Lou Ye mette in scena la sceneggiatura di La donna del fiume (Souzhou River), il cui intrigo nella sostanza rivisita il doppio dramma della Donna che visse due volte (Vertigo) di Alfred Hitchcock, come se la storia stessa fosse a sua volta un fiume. Ora, ci sono due modi di filmare un fiume. Il primo è dalla riva, la macchina da presa è ferma, l’acqua si muove trasportando oggetti, persone, storie, facendole apparire per un attimo e poi sottraendole allo sguardo per consegnarle fuori campo all’immaginazione. L’altra maniera ovviamente è quella di filmare dal fiume, posizionandosi su una barca. In questo caso tutto è in movimento. La riva scorre, e con essa la città, le case, i ponti. Ma anche la barca a sua volta si muove, nella direzione della corrente o al contrario risalendola.
Dal lato della riva, ai bordi estremi di ogni civiltà industriale possibile, in una Cina precisamente a metà strada tra il lirismo del Chung Kuo di Antonioni e le vestigia arrugginite di West Of the Tracks di Wang Bing, un videasta anonimo, di cui non vediamo mai nulla a parte le mani (Hua Zhongkai), racconta e filma macchina in spalla il proprio incontro amoroso con Meimei (Zhou Xun) la quale si esibisce vestita da sirena in un bar dal nome The Happy Tavern.
Dal lato del fiume, un’altra storia d’amore. Quella tra Madar (Jia Hongsheng), un pony express che consegna pacchetti per la malavita di Shanghai. E l’adolescente Moudan (sempre Zhou Xun), figlia d’un imprenditore della Vodka che ingaggia Madar per scorrazzare Moudan. Tra lui e lei ovviamente nasce una relazione che si interrompe quando lei, sentendosi tradita, decide di gettarsi nelle acque del fiume Souzhou, salvo, vortice del fiume narrativo, riapparire come sirenetta nell’acquario del Tavern.

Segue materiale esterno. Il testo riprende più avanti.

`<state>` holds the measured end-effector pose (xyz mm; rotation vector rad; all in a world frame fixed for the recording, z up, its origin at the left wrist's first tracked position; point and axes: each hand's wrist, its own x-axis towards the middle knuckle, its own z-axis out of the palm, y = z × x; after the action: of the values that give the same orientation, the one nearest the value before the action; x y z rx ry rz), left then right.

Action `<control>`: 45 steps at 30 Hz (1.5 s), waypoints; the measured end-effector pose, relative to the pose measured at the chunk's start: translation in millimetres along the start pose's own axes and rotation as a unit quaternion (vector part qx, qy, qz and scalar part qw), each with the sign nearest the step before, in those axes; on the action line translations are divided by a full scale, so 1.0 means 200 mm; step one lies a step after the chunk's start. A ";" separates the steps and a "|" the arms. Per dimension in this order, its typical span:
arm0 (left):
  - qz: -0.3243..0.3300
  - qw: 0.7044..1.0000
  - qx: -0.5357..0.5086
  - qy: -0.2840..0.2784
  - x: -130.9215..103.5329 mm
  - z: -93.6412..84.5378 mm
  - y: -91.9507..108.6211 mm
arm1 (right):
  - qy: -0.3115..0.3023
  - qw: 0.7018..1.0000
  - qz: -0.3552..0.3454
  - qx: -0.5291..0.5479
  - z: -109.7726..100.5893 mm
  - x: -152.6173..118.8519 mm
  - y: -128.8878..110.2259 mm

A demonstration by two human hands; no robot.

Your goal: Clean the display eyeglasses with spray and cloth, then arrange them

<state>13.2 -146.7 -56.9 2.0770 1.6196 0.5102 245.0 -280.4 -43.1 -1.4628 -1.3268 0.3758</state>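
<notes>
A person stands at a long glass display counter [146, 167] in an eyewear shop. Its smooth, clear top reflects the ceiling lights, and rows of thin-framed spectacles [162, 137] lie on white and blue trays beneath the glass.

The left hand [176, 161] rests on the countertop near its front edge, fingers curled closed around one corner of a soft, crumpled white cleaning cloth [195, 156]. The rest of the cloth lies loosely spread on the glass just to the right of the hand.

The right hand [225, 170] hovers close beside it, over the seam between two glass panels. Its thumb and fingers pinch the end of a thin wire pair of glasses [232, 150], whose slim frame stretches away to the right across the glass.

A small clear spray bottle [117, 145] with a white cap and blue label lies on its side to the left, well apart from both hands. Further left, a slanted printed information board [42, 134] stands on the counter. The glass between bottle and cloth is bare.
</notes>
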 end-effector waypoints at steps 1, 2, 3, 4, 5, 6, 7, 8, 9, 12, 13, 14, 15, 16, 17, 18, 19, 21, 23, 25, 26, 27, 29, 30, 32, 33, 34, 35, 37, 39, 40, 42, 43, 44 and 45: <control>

LA COSA che stupisce di più, rivendendo Souzhou River, a due decenni di distanza da quando fu presentato in Europa, è come Lou Ye sia riuscito a far scorrere, nello stesso fiume di immagini, due correnti di velocità e intensità diverse. Quella più evidente e colorata è la corrente della Nouvelle vague cinese a cavallo tra la fine degli anni novanta e l’inizio del nuovo secolo – ufficialmente chiamata sesta generazione. Il karaoke, la motocicletta, il telefono cellulare: nel film non manca nulla di quegli oggetti che nel cinema asiatico di quegli anni non sono mai dei semplici accessori di scena ma delle zattere sui quali la macchina da presa si lascia andare alla deriva. E al tempo stesso, come questa apparenza pop sia un modo per far entrare nel film tutti i luoghi del cinema di Hitchcock. L’automobile di Scotty, la foresta in cui gli amanti si appartano, il retrobottega da cui lui osserva Madelaine: in tutti questi spazi, chi guarda è immobile e in movimento, come sospeso sopra un abisso. Lou Ye li resuscita travestendoli nelle rovine della Shanghai industriale, proprio come Scotty fa con Madelaine. E al tempo stesso li abbandona a se stessi con ironia. Ogni qual volta il film sembra eccedere nella melanconia, nel manierismo, nel melodramma, Lou Yi taglia corto, non esita a buttare tutto al fiume.

«QUANTO ti sei fatto dare per me ? » – chiede Moudan a Madar prima di fuggire disgustata, urlando di valere molto di più dei 45 000 yen chiesti per il suo riscatto. ll film, probabilmente, è stato girato con una cifra simile.
Lou Ye, il cui precedente Weekend Lover (1995), era stato stato censurato in Cina, non si è mai compromesso con il sistema ufficiale, che lo ha sistematicamente osteggiato. Souzhou River è stato prodotto in maniera indipendente, accumulando una serie di espedienti. Un fabbricante di birra avrebbe messo a disposizione i primi fondi. L’ironia in questo caso è che la bevanda celebrata dal film è invece la vodka. Mentre la birra è solo gettata in faccia con disgusto. Alcuni amici cineasti avrebbero contribuito a finanziare il seguito. Infine, un gruppo di festival internazionali ha aiutato a completare Souzhou River. Il film porta in sé la memoria della produzione acrobatica e intermittente di cui è il frutto. Il suo restauro in 4K dal negativo originale in 16 millimetri è una splendida notizia. Vederlo oggi dà esattamente lo stesso piacere che vent’anni fa. L’impressione è quella di scoprire un cineasta delicato e coraggioso che irrompe sulla scena, come la sua eroina, lasciandosi cadere di spalle nel fiume del cinema mondiale.